Task to carry out: The answer must consist only of the lines from the line with "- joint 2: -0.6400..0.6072" to the line with "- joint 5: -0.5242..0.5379", both included, exactly as they stand below.

Records to process:

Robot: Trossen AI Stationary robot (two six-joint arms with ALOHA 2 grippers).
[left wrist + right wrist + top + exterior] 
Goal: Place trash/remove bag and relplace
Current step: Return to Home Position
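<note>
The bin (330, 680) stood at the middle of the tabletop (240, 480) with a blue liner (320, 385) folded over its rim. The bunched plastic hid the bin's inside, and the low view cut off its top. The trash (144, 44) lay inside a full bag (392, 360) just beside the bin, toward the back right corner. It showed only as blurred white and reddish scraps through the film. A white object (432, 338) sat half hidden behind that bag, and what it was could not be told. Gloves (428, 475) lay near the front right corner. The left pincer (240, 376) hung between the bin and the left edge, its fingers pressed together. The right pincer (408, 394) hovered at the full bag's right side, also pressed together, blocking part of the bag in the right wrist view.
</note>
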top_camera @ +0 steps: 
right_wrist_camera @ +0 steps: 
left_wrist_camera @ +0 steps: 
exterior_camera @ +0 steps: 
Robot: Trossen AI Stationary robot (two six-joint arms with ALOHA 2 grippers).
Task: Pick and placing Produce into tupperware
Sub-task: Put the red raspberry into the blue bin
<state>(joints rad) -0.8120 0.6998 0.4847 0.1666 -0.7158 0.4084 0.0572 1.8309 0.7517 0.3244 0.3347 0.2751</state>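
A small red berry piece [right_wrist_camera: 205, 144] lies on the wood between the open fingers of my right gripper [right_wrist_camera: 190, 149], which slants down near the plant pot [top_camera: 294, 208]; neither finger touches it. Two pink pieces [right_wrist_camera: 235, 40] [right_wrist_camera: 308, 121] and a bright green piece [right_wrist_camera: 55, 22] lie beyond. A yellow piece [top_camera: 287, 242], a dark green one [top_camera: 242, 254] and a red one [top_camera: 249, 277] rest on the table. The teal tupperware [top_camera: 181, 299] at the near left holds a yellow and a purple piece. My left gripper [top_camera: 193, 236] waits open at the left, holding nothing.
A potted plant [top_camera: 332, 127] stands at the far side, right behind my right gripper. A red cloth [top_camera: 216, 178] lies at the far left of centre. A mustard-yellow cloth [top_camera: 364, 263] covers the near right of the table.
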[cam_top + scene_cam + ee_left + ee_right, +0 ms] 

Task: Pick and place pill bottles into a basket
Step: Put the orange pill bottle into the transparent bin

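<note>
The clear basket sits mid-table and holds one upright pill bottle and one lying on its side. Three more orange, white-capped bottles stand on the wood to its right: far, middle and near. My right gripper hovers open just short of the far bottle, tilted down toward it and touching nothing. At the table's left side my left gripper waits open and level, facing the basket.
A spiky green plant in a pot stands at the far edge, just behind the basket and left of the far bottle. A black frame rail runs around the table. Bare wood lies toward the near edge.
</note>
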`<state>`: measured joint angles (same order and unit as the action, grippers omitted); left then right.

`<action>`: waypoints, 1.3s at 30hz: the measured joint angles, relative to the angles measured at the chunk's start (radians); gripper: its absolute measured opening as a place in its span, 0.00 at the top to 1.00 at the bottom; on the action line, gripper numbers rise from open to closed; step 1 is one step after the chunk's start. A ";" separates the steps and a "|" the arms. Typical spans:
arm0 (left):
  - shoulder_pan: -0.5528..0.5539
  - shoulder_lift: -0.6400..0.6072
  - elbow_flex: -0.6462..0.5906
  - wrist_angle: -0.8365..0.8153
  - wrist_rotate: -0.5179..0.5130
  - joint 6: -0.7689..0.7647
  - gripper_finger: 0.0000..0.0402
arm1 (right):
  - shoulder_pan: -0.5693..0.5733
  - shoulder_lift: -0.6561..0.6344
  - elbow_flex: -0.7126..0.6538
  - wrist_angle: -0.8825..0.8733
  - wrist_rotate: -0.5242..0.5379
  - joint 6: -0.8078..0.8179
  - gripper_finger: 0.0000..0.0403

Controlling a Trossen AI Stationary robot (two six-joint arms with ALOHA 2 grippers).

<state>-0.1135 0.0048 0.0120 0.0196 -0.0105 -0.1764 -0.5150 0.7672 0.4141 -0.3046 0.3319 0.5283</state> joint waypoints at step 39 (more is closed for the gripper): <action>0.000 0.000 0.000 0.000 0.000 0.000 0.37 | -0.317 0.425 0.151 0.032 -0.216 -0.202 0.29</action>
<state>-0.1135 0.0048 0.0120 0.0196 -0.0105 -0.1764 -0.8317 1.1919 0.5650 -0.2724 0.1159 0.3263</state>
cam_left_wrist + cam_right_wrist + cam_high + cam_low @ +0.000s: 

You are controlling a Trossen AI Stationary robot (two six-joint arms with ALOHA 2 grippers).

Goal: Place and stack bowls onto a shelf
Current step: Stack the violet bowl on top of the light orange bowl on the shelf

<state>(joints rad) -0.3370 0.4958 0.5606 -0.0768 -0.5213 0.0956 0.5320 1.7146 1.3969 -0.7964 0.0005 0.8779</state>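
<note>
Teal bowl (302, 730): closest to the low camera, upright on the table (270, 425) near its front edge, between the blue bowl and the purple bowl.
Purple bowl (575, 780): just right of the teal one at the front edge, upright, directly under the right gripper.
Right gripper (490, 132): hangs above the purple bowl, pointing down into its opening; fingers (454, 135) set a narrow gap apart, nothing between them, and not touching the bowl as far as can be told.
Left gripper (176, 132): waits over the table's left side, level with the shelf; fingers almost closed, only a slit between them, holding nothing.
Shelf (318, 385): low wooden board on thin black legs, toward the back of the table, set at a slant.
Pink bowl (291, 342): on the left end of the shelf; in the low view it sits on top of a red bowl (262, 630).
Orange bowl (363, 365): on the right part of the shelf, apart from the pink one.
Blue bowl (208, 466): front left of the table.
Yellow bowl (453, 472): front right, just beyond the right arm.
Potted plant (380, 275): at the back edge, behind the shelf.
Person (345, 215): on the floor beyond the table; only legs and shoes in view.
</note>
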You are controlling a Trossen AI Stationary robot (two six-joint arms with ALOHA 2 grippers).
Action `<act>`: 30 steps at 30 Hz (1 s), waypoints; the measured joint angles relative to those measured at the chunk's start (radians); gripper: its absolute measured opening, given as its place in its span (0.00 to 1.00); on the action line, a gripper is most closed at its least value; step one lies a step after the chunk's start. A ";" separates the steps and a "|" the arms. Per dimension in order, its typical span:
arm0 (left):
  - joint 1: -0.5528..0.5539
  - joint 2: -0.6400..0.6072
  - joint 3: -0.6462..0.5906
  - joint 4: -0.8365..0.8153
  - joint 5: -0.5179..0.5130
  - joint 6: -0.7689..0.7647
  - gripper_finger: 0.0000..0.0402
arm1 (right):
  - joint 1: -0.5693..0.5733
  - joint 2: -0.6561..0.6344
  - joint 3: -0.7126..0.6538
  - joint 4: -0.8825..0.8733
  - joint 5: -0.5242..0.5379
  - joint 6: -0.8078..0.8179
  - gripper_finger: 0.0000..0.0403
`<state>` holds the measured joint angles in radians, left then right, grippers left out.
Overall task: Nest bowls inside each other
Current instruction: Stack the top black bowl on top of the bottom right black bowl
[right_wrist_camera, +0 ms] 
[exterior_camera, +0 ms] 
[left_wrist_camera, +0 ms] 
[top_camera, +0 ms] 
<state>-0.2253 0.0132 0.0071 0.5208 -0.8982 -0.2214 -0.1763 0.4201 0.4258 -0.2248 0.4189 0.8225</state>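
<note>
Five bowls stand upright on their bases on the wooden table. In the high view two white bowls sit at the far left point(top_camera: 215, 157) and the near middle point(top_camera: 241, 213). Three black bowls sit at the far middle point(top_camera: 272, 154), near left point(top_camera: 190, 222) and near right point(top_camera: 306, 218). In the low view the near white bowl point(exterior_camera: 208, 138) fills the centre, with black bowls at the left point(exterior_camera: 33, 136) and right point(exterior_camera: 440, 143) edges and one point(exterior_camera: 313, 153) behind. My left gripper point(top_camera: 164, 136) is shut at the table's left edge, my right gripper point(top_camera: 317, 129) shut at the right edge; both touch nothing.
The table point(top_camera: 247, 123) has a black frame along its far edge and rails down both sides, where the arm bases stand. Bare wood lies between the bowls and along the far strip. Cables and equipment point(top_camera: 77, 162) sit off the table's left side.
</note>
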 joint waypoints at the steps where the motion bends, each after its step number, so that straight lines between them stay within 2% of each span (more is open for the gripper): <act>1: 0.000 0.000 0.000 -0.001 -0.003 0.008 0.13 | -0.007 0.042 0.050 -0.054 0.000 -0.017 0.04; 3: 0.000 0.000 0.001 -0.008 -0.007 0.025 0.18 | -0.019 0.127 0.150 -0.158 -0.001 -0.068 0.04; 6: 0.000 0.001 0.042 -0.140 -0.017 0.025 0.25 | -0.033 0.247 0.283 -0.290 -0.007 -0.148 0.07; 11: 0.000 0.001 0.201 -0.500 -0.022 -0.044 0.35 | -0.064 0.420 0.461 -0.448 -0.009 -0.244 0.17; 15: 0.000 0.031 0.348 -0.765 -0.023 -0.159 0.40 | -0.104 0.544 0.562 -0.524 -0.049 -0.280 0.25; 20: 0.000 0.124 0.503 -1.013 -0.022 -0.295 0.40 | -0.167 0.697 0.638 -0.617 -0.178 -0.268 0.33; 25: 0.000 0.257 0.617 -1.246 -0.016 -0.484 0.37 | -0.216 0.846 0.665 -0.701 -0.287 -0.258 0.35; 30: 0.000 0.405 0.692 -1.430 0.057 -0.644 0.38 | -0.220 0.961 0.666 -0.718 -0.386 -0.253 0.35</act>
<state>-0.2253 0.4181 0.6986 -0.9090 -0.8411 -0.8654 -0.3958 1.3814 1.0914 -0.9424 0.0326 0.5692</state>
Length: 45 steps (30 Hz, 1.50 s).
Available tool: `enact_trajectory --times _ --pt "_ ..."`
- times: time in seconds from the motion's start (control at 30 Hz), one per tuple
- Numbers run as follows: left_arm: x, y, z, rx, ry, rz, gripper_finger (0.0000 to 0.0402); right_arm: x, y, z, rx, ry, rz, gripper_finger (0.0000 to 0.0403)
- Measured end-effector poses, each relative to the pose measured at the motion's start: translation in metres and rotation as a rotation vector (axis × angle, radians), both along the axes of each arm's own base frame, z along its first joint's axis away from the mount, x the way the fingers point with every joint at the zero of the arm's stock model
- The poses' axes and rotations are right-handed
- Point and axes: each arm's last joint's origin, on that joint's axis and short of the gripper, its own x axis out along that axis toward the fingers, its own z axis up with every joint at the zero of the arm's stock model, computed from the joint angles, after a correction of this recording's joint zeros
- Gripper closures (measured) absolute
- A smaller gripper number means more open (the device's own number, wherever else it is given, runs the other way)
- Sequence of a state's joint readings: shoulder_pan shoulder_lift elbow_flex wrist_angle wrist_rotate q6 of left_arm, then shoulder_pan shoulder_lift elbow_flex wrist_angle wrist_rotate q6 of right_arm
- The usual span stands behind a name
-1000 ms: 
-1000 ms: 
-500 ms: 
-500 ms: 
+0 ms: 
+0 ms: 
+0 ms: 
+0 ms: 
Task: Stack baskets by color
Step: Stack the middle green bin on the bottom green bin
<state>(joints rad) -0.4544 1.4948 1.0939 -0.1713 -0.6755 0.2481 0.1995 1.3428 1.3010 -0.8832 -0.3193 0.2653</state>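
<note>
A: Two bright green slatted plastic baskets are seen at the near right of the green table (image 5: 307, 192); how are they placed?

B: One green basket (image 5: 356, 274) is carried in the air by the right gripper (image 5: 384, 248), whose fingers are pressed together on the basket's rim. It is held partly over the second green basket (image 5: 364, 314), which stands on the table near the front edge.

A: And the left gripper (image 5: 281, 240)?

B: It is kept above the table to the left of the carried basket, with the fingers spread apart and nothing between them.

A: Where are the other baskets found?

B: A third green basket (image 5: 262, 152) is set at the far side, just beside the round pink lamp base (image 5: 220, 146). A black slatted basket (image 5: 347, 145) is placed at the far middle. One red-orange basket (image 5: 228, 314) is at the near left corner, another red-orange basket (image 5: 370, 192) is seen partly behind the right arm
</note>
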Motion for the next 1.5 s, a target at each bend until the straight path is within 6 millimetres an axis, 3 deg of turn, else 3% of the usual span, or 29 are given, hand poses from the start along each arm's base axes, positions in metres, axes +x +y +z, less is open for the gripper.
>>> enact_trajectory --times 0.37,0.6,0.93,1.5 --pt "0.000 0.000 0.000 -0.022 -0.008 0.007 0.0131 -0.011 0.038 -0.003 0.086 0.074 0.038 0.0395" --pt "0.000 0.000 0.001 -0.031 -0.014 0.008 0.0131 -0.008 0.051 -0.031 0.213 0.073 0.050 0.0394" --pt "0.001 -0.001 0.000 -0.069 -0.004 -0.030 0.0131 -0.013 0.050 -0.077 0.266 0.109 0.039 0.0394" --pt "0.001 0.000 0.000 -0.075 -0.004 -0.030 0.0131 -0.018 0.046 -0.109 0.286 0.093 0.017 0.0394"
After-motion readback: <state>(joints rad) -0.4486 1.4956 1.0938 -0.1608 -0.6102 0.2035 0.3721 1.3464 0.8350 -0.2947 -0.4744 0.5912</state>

Written reply:
  - joint 2: -0.6400..0.6072
  - joint 3: -0.6462..0.5906
  - joint 4: -0.8365..0.8153
  - joint 5: -0.5179..0.5130
  - joint 6: -0.7689..0.7647
  - gripper_finger: 0.0000..0.0402
arm1 (right):
  - joint 1: -0.5693..0.5733
  - joint 2: -0.6561..0.6344
  - joint 3: -0.7126..0.6538
  - joint 4: -0.8825..0.8733
  - joint 5: -0.5242..0.5379

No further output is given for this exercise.